PROMPT:
Provide again, from the entries below, every line from the one containing "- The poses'" through the one containing "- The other", exactly as written, and no other line.
##### LISTED ENTRIES
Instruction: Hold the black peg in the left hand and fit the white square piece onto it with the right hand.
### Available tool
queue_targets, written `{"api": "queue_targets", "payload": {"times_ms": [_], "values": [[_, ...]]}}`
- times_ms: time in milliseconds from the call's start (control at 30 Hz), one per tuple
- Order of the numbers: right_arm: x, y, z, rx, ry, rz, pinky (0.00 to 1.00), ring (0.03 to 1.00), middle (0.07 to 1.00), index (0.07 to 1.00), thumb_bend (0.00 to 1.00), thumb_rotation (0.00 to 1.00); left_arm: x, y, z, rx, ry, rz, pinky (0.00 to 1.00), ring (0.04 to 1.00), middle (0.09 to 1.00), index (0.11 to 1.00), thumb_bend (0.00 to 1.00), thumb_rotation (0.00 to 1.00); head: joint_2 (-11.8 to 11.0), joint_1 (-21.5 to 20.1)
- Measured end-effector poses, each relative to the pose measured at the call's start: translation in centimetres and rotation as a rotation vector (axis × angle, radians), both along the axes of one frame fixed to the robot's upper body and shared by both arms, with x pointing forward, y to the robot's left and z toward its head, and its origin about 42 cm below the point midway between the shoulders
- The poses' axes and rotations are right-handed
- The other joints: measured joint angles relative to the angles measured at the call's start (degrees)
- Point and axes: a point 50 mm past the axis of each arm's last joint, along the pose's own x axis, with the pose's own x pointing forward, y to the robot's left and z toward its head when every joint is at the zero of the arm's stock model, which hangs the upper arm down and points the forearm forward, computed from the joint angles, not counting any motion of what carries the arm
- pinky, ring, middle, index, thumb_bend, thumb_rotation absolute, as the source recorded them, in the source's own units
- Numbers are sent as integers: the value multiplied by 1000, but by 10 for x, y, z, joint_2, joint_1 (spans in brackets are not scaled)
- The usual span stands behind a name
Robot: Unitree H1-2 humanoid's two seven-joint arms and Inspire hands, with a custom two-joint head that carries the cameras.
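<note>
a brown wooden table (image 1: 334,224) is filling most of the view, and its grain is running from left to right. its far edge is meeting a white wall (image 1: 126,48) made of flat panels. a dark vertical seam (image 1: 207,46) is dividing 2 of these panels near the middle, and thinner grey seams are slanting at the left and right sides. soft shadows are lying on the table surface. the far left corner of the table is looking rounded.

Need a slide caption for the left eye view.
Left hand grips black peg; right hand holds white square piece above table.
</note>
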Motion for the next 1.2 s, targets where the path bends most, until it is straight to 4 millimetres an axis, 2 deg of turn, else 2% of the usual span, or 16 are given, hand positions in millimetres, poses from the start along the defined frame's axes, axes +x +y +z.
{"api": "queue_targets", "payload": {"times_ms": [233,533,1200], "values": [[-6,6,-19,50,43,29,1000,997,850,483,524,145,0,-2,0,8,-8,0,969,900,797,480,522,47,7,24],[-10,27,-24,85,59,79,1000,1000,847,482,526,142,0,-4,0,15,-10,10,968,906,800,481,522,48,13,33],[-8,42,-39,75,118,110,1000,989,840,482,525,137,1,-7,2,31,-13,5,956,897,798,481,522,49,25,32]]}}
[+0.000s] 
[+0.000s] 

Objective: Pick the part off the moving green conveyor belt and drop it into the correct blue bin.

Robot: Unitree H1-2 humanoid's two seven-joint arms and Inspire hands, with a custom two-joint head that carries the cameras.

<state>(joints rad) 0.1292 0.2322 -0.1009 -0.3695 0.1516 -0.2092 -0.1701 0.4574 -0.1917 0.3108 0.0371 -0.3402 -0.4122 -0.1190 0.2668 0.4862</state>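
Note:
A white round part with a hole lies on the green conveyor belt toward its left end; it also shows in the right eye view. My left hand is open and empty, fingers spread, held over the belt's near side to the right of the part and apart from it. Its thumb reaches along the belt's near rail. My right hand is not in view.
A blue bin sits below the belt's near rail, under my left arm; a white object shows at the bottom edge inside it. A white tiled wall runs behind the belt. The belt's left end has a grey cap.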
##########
EXPECTED ANSWER:
- The poses' axes and rotations are right-handed
- The other joints: measured joint angles relative to the angles measured at the call's start (degrees)

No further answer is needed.